Abstract
This essay focuses on Alberto Fuguet's 2005 novel, Películas de mi vida, to make two arguments: (1) Fuguet's novel reinterprets seismic movements as events that permanently disrupt the ground upon which we build our foundations and uses seismology as a metaphor for the profound effect of immigration on people's lives; (2) Fuguet's focus on issues central to migration—identity, language, and memory—offers a model for (re)conceptualizing immigrant identity as a subtle, yet fraught, negotiation between externally imposed binaries like home/away, past/present, and citizen/alien. More specifically, I contend that Fuguet's focus on migration as a means of undermining binaries offers a model for migrant belonging in the United States, one that neither depends on the outright rejection of the country of origin and the wholesale commitment to the receiving country nor one that depends on an unassimilable devotion to one's place of origin.
Notes
1The McOndistas were never really “a generation” in any formal sense, but the anthology marks a general, and widespread, feeling of discontent that some younger Latin American writers felt with regard to the particular pressures that literary markets were exerting on their creative impulses. McOndo is, of course, a pun on Garcia Marquez's mythical village of Macondo. The general contention of the McOndistas is that it was time to move beyond the ritualized folklore of magical realism and into the world of popular cultures perhaps best represented by the “Mc” of McDonalds.
2Diana Palaversich's “Entre las Américas latinas y el planeta USA. Dos antologías de Alberto Fuguet” is, perhaps, the most scathing but also the most insightful of the critiques regarding Fuguet's anthologies. Palaversich takes Fuguet and Gomez to task for their “arrogance” in assuming that the world of middle- and upper-class privilege invoked in their anthologies is somehow representative of a larger Latin America that is emphatically neither middle nor upper class. She then condemns their “grave” error of including NO women authors in their McOndo anthology, rightly cataloging it as a sign of a retrograde machismo that puts into doubt the merits of the project.
3In her search for a middle ground between absolute assimilation and absolute cultural resistance, Ritivoi's argument shares much in common with the work of Paula Moya. Moya uses Juan Flores's notion of being asimilao to examine the ways in which assimilation is, by nature, mutually constitutive in that it inevitably implies a change for the immigrant but also for the guest culture.
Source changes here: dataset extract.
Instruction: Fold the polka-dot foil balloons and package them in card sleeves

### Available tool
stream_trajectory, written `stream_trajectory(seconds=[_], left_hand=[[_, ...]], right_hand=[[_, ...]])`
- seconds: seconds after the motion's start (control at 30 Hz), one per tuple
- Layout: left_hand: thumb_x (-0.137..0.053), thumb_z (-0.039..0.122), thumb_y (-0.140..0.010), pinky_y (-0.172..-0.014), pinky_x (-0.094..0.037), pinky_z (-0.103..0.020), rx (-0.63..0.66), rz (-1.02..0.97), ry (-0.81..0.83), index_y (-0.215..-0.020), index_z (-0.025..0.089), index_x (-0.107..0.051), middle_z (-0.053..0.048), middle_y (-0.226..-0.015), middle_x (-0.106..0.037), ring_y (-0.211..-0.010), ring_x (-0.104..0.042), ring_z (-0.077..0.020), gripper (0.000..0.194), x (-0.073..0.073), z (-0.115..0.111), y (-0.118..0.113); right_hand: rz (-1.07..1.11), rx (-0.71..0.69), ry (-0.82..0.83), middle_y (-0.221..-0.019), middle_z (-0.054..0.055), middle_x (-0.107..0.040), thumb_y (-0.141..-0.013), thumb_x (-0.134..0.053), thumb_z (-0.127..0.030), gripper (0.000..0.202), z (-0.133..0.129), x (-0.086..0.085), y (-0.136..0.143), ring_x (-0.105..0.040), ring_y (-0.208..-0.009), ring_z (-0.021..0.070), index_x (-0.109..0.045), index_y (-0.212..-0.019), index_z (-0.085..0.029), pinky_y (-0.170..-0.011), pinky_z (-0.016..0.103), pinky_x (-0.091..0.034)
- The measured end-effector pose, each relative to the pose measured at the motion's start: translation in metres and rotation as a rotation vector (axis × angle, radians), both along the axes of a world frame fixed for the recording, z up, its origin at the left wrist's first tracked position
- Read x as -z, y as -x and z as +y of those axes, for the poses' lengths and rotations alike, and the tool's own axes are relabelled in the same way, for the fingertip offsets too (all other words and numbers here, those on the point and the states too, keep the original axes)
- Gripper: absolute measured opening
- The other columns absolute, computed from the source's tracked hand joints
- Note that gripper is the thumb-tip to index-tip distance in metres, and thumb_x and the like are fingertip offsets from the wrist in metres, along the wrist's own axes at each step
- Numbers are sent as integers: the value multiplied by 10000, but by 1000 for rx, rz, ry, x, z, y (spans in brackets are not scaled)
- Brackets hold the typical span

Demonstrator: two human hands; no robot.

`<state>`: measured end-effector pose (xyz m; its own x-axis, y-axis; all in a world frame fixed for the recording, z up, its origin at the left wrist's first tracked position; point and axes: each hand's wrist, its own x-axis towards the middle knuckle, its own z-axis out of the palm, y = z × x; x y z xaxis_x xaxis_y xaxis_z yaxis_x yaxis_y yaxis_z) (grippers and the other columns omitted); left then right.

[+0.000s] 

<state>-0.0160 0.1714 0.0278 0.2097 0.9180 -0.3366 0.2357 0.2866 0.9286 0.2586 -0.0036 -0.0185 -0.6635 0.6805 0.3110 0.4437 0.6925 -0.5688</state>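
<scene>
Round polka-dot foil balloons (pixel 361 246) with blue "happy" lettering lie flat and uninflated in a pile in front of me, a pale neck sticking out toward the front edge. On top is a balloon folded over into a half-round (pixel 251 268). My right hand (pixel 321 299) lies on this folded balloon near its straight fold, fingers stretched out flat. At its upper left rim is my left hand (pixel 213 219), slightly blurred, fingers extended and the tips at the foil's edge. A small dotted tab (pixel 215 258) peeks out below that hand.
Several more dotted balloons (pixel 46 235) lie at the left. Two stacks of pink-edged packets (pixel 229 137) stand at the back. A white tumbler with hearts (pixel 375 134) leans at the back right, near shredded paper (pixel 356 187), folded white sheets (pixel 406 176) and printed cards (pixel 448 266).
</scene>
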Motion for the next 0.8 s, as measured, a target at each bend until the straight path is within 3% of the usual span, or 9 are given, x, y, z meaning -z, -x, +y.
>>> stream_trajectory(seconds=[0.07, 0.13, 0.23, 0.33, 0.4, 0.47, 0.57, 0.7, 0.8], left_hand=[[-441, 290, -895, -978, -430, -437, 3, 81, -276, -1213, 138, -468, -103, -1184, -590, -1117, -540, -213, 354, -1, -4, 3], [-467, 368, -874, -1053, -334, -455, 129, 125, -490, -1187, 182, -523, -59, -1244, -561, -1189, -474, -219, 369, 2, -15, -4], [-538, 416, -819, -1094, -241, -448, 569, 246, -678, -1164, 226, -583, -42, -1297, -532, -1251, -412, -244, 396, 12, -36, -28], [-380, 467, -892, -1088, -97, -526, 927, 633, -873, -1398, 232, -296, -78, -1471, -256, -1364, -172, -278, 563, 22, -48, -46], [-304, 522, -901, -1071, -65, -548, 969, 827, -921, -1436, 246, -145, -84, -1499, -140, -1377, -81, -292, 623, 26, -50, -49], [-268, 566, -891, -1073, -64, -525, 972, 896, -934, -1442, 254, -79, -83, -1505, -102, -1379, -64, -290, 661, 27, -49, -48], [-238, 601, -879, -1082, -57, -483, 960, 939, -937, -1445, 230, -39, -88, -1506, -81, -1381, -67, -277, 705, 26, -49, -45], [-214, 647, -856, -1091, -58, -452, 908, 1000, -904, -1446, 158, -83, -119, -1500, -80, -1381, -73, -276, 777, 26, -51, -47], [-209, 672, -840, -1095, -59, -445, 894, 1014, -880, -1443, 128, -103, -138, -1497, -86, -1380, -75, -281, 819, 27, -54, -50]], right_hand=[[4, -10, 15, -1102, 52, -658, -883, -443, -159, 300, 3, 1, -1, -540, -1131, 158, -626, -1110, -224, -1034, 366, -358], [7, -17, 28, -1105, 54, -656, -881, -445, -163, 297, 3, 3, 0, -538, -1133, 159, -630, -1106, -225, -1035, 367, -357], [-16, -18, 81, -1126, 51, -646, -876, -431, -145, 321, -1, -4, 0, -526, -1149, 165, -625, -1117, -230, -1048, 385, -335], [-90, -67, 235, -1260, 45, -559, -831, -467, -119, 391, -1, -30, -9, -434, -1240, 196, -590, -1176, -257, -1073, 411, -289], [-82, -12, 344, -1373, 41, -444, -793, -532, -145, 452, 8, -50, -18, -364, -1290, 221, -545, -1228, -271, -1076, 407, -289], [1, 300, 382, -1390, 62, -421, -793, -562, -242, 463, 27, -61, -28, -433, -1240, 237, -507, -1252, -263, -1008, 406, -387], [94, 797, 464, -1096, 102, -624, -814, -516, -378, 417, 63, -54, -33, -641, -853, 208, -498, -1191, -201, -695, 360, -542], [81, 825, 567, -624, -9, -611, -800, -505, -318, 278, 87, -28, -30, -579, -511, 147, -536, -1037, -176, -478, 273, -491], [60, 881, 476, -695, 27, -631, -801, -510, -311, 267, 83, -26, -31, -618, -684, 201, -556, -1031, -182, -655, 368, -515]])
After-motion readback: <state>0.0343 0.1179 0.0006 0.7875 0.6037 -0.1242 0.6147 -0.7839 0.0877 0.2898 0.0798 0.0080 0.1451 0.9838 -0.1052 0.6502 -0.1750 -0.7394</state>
Asimilao is precisely the notion of being assimilated while still retaining important cultural aspects from the home culture.
4I will say more about the concept of “comprehension” later in this essay.
5That the colonial dynamic can be reversed (as when a dominant language is translated into a colonial language) does nothing to ease or surmount the necessary inherent violence of the act of translation.
6I am here thinking about works as disparate as Jumpa Lahiri's The Namesake, Daniel Alarcón's War by Candlelight, and Dinaw Mengestu's stunning novel, The Beautiful Things That Heaven Bears.